La tragedia dell’Olocausto viene evocata dalla Sinistra come un pericolo che rischia di concretizzarsi, un fantasma del passato senza memoria che può ritornare. È così?
«La storia non si ripete mai identica, ma ci sono pericoli latenti che possono essere innescati e che, in forme diverse, potrebbero ripresentarsi. Ancora oggi assistiamo a fenomeni di negazionismo, di discriminazione razziale, di pulizia etnica e di violenza. Il ricorso continuo alle armi e la presenza sia negli Stati Uniti sia in alcuni paesi europei di frange neonaziste che, approfittando della paura, della crisi generata dalla pandemia e della conseguente esasperazione sociale, illudono la gente che l’uso della forza e della prepotenza siano la soluzione di tutti i problemi».

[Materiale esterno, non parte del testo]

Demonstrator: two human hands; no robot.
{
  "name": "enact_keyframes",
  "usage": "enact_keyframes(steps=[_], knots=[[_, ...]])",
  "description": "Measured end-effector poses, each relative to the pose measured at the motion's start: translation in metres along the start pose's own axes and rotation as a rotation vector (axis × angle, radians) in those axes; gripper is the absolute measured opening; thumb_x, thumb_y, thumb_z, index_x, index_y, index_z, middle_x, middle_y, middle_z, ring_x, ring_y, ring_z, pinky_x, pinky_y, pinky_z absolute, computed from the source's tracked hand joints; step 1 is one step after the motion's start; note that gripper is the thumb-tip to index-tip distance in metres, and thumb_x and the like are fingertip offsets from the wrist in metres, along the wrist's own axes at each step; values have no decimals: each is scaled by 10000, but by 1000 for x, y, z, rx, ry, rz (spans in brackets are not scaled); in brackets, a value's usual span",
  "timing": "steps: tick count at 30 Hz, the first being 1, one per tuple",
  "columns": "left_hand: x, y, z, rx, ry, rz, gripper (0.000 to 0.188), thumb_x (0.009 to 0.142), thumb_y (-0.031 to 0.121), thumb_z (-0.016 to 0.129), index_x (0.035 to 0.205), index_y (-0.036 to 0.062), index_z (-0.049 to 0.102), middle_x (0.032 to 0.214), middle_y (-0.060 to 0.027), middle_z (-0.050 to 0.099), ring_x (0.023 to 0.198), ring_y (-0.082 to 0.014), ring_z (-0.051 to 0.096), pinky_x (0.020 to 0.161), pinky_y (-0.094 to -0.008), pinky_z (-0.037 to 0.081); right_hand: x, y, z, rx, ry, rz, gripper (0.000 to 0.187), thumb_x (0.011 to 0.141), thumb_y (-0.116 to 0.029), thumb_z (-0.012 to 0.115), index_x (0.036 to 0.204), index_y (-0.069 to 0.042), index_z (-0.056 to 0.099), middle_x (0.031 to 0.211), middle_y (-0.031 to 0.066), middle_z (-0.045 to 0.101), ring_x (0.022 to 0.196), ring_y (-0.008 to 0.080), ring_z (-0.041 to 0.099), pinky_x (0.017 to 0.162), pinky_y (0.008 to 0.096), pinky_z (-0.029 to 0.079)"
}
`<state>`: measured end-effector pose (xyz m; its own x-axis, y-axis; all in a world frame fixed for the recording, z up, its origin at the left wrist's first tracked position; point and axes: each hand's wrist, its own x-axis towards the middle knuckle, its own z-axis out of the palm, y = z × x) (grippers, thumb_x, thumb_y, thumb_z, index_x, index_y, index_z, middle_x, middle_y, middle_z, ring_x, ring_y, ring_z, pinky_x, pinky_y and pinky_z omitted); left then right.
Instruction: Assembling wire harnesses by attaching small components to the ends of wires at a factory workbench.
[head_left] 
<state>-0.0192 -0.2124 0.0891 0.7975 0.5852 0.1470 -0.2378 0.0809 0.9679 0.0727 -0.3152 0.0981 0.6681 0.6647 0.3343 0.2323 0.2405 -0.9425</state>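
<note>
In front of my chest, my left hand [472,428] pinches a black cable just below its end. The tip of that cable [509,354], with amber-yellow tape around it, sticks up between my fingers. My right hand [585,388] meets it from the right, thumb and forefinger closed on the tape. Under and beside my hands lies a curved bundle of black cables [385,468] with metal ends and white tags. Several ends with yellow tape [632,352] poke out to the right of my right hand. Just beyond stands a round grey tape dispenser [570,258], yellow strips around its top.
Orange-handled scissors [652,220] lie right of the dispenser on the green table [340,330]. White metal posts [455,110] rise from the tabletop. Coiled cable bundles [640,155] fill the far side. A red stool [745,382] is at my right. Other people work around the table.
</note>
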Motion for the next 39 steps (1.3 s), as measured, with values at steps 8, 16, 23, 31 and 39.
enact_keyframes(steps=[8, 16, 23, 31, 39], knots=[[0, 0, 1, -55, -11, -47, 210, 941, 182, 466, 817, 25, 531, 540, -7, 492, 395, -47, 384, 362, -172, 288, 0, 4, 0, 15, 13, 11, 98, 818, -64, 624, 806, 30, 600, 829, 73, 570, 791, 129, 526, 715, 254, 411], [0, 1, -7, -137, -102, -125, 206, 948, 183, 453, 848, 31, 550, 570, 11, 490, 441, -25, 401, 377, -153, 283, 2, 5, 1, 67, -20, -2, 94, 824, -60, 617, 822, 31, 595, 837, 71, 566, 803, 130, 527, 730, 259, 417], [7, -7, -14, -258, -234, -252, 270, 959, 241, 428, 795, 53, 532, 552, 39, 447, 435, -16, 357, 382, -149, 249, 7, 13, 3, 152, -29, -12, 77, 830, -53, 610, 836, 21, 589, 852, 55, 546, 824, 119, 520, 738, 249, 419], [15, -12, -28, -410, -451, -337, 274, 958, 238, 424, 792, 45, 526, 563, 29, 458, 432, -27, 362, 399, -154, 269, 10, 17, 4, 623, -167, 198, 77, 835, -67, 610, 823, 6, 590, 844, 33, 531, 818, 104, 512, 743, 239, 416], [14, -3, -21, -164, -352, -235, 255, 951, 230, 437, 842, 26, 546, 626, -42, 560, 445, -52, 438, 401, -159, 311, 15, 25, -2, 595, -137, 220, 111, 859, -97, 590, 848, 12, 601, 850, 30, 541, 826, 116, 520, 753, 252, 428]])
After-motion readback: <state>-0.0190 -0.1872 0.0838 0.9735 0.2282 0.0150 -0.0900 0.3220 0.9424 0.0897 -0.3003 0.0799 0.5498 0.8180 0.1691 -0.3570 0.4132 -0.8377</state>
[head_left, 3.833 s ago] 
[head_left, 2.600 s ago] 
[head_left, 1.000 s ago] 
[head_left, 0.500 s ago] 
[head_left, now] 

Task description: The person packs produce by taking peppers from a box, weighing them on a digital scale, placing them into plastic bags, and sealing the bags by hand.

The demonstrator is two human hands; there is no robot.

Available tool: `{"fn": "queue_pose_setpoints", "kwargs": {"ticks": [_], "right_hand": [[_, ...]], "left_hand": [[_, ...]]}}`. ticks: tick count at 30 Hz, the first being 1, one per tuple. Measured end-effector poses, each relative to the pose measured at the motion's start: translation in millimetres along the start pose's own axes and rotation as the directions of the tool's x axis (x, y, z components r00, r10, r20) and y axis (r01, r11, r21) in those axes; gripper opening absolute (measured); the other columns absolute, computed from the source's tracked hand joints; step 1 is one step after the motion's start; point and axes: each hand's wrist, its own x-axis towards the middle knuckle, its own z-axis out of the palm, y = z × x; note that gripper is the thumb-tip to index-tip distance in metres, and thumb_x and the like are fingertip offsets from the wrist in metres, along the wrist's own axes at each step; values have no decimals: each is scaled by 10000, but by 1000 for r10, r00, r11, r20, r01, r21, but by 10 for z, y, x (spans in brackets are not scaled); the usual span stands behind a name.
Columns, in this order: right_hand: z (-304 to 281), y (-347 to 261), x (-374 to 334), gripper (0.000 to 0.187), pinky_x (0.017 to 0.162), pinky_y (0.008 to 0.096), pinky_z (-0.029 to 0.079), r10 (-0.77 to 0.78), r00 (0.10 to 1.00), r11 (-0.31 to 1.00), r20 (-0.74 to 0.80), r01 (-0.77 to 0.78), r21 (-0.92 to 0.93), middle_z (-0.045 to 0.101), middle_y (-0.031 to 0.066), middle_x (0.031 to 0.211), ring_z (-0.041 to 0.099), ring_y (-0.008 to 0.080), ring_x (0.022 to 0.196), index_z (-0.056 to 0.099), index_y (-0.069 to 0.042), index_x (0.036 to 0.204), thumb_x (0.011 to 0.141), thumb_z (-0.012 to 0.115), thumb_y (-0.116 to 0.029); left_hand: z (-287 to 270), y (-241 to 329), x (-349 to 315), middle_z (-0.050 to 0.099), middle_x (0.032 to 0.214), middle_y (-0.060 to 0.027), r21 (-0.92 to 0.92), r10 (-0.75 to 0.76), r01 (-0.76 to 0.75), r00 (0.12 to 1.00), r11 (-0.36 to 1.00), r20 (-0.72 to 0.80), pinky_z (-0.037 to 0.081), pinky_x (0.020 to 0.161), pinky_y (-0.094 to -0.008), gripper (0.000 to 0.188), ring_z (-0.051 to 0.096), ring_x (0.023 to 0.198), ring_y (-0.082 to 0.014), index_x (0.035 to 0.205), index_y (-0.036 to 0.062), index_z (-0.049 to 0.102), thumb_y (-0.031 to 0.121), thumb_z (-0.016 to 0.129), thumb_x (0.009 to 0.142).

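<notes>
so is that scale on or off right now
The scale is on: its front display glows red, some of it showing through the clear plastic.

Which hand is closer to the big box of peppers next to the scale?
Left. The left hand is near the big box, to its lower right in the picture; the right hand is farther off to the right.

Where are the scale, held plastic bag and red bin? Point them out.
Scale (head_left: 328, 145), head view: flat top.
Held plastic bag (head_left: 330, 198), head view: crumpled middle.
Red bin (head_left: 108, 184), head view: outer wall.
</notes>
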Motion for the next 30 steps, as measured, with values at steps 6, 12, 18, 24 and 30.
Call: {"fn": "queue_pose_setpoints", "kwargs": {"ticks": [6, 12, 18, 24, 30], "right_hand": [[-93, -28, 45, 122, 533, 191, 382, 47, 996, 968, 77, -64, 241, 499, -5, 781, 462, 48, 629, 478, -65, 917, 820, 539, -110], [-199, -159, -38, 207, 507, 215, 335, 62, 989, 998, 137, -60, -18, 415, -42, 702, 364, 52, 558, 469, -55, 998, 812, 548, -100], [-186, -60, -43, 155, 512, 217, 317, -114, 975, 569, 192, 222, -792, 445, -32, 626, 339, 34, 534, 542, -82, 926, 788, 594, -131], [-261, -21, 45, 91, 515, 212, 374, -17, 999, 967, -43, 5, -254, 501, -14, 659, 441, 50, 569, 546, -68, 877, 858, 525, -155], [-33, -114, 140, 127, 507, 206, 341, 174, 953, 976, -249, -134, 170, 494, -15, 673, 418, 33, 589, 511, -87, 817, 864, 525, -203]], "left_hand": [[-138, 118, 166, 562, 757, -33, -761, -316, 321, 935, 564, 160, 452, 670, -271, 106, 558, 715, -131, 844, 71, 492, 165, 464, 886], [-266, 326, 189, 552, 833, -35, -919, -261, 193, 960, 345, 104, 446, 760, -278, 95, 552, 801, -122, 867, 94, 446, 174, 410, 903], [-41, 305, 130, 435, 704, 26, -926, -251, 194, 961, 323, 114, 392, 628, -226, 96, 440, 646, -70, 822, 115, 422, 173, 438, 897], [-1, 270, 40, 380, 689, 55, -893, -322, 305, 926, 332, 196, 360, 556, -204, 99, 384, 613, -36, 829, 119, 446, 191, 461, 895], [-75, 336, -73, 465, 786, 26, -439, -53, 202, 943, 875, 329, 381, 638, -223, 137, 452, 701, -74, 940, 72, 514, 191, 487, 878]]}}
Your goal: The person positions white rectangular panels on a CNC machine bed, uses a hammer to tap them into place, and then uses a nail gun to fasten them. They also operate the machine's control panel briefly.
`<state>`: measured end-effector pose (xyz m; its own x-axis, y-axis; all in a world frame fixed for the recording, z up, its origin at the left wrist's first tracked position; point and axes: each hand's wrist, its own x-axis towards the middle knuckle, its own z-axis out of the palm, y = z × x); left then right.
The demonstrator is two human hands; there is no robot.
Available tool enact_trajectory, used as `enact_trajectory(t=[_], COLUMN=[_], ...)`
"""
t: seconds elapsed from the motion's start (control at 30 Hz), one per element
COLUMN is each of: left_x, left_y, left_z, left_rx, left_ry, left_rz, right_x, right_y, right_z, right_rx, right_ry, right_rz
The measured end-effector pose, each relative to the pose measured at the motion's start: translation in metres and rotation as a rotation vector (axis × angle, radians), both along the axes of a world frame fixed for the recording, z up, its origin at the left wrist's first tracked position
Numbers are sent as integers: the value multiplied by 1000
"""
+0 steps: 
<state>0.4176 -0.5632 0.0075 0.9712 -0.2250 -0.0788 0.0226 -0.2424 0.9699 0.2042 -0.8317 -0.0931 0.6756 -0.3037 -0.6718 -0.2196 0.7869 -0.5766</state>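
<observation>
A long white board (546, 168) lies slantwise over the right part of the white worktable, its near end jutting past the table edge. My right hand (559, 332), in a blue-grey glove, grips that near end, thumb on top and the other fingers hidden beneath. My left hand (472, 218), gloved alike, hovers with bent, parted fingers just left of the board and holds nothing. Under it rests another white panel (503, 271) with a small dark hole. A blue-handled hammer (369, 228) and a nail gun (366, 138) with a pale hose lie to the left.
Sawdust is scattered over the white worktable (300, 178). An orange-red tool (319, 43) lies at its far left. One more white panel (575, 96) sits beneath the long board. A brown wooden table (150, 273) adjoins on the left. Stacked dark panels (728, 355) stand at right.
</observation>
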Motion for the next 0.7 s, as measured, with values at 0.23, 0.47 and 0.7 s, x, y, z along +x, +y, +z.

In tutta Italia è possibile firmare la proposta di legge popolare contro la propaganda fascista e nazista. Nell’ottica del revisionismo storico, può esistere anche un pericolo di dittatura comunista?
«Il nazismo è la coerente attuazione della logica dello sterminio e della negazione della libertà mentre il comunismo, in Italia, è stato una forza costituente della democrazia di cui oggi godiamo. Non si può negare che nel nome del comunismo, e per effetto di valutazioni politiche errate, si siano sviluppate forme dittatoriali, di negazione della democrazia e di crimini gravi, per esempio nella Unione Sovietica. Dittature che hanno portato avanti valori contrari ai princìpi fondamentali della dottrina marxista, nata invece per liberare l’uomo dall’oppressione. In Italia questo però non si è verificato per merito del Pci che è stato protagonista, anche a Cremona, della lotta per la libertà contro la dittatura fascista anche a costo del carcere, di privazioni e del confino. Una Resistenza che non solo liberò la nostra Nazione dalla occupazione tedesca, ma che contribuì alla stesura della Costituzione italiana e, insieme al partito Socialista, fu interprete dei diritti dei lavoratori».